- [INSTRUCTIONS TO FOLLOW]:
Please write out the listing exactly, leaving each picture out.

- [DATA BLOCK]:
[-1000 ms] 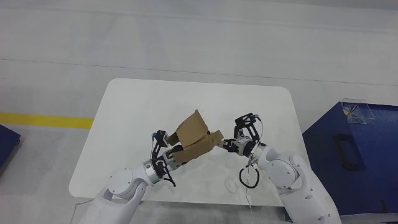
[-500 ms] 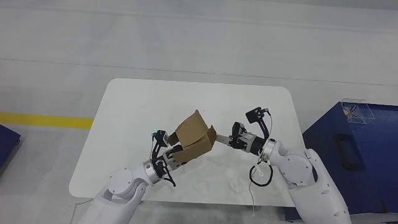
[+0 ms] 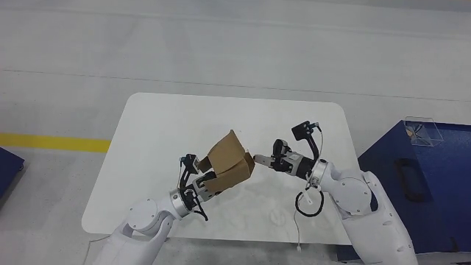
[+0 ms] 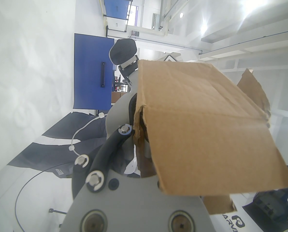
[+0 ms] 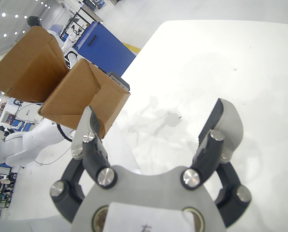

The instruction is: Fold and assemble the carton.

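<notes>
A brown carton (image 3: 229, 162) is held above the white table (image 3: 162, 125), with its flaps partly folded. My left gripper (image 3: 204, 183) is shut on the carton's lower near side; in the left wrist view the cardboard (image 4: 202, 131) hides most of its fingers. My right gripper (image 3: 263, 160) stands open at the carton's right end. In the right wrist view (image 5: 156, 119) one finger (image 5: 93, 121) touches the edge of the end flap (image 5: 107, 102), while the other finger (image 5: 219, 117) is free over the table.
A blue cabinet (image 3: 412, 184) stands just right of the table, with a clear plastic box (image 3: 423, 130) on top. A loose cable loop (image 3: 305, 202) hangs from the right arm. The table's far half is bare.
The right gripper has shifted left against the carton, and the end flap that stuck out to the right now lies folded in. The right wrist has turned upward. The left arm has held still.
</notes>
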Robot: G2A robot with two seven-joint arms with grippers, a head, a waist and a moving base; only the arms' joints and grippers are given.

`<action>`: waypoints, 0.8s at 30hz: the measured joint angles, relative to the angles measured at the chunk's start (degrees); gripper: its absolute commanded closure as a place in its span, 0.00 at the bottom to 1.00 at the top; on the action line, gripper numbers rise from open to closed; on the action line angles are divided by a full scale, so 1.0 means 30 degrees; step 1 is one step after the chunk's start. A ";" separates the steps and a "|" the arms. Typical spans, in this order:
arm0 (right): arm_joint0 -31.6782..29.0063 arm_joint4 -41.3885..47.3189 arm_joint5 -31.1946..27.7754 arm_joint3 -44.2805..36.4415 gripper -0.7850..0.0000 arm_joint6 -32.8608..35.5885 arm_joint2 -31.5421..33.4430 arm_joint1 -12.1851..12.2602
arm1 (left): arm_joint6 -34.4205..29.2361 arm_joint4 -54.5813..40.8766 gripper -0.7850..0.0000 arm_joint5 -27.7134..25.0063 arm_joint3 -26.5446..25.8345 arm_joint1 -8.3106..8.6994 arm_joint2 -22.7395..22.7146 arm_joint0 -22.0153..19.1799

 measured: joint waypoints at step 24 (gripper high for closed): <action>0.0835 -0.0277 0.0463 0.0295 0.00 -0.0283 -0.1528 -0.0050 | 0.0000 0.0000 1.00 0.0000 0.0000 0.0000 0.0000 0.0000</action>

- [WRITTEN RESPONSE]:
[-1000 ms] 
[-500 ms] 
[+0 ms] 
[+0 ms] 
[+0 ms] 

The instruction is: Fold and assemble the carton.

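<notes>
A brown carton (image 3: 229, 162) is held above the white table (image 3: 162, 125), with its flaps partly folded. My left gripper (image 3: 204, 183) is shut on the carton's lower near side; in the left wrist view the cardboard (image 4: 202, 131) hides most of its fingers. My right gripper (image 3: 263, 160) stands open at the carton's right end. In the right wrist view (image 5: 156, 119) one finger (image 5: 93, 121) touches the edge of the end flap (image 5: 107, 102), while the other finger (image 5: 219, 117) is free over the table.
A blue cabinet (image 3: 412, 184) stands just right of the table, with a clear plastic box (image 3: 423, 130) on top. A loose cable loop (image 3: 305, 202) hangs from the right arm. The table's far half is bare.
The right gripper has shifted left against the carton, and the end flap that stuck out to the right now lies folded in. The right wrist has turned upward. The left arm has held still.
</notes>
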Robot: G2A robot with two seven-joint arms with grippers, a head, a waist and a moving base; only the arms' joints and grippers are given.

`<action>`: waypoints, 0.8s at 30hz: the measured joint angles, relative to the angles measured at the chunk's start (degrees); gripper: its absolute commanded closure as a place in its span, 0.00 at the bottom to 1.00 at the top; on the action line, gripper numbers rise from open to closed; on the action line angles are divided by a full scale, so 1.0 means 30 degrees; step 1 is one step after the chunk's start. A ";" separates the steps and a "|" the arms. Typical spans, in this order:
arm0 (right): arm_joint0 -31.6782..29.0063 arm_joint4 -41.3885..47.3189 arm_joint5 -31.1946..27.7754 arm_joint3 -44.2805..36.4415 gripper -0.7850..0.0000 arm_joint6 -32.8608..35.5885 arm_joint2 -31.5421..33.4430 arm_joint1 -12.1851..12.2602
arm1 (left): arm_joint6 -34.4205..29.2361 arm_joint4 -54.5813..40.8766 gripper -0.7850..0.0000 arm_joint5 -27.7134..25.0063 arm_joint3 -26.5446..25.8345 arm_joint1 -8.3106..8.6994 arm_joint2 -22.7395..22.7146 arm_joint0 -22.0153..19.1799

 measured: joint waypoints at step 24 (gripper high for closed): <action>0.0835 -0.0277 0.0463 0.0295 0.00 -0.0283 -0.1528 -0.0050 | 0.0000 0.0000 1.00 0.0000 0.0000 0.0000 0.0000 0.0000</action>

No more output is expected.